◆ **What the task requires**
Your task is to write out the full listing once more, exactly.

◆ **Input data**
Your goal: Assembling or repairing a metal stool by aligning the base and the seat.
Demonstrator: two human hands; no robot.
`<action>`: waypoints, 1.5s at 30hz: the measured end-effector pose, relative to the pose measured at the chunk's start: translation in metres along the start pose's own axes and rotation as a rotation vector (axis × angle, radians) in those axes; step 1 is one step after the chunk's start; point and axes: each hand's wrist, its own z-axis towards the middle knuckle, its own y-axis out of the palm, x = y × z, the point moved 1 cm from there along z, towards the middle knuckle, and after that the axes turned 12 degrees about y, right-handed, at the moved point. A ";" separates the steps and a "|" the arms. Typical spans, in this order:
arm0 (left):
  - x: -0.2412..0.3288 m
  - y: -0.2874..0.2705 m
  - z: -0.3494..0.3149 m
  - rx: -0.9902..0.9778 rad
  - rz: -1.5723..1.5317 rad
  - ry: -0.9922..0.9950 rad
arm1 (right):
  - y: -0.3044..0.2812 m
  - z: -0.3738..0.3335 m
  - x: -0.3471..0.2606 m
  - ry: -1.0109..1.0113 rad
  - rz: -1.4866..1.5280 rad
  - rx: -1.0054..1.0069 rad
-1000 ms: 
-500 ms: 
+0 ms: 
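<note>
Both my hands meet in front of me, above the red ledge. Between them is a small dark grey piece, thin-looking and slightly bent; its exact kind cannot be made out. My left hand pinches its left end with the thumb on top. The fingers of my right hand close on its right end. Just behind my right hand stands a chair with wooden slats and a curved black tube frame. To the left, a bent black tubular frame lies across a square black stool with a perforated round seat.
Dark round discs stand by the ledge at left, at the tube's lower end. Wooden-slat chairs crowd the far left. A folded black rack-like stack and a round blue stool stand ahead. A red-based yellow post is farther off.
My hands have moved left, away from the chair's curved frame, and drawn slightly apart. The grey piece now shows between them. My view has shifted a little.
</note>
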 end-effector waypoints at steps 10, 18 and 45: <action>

◆ **Written answer**
Your goal: Assembling or repairing a metal stool by aligning the base and the seat.
Demonstrator: two human hands; no robot.
`<action>`: waypoints, 1.5s at 30hz: the measured end-effector pose, relative to the pose measured at the chunk's start: translation in metres along the start pose's own axes and rotation as a rotation vector (axis × angle, radians) in those axes; step 1 is one step after the chunk's start; point and axes: each hand's wrist, its own z-axis towards the middle knuckle, its own y-axis out of the palm, x = y × z, the point moved 1 cm from there along z, towards the middle knuckle, and after that the axes turned 12 degrees about y, right-handed, at the moved point. A ";" separates the steps and a "|" the arms. Typical spans, in this order:
arm0 (left):
  - x: -0.2412..0.3288 m
  - y: -0.2874..0.2705 m
  - z: -0.3494..0.3149 m
  - rx: -0.9902..0.9778 rad
  - rz: -1.5723..1.5317 rad
  - ry: -0.9922..0.9950 rad
arm1 (right):
  - y: -0.3044..0.2812 m
  - z: -0.3738..0.3335 m
  - x: -0.3471..0.2606 m
  - ry: -1.0109..1.0113 rad
  - rz: -1.4866..1.5280 rad
  - rx: -1.0054..1.0069 rad
-1000 ms: 
-500 ms: 
+0 ms: 
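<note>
Both my hands meet in front of me, above the red ledge. Between them is a small dark grey piece, thin-looking and slightly bent; its exact kind cannot be made out. My left hand pinches its left end with the thumb on top. The fingers of my right hand close on its right end. Just behind my right hand stands a chair with wooden slats and a curved black tube frame. To the left, a bent black tubular frame lies across a square black stool with a perforated round seat.
Dark round discs stand by the ledge at left, at the tube's lower end. Wooden-slat chairs crowd the far left. A folded black rack-like stack and a round blue stool stand ahead. A red-based yellow post is farther off.
My hands have moved left, away from the chair's curved frame, and drawn slightly apart. The grey piece now shows between them. My view has shifted a little.
</note>
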 end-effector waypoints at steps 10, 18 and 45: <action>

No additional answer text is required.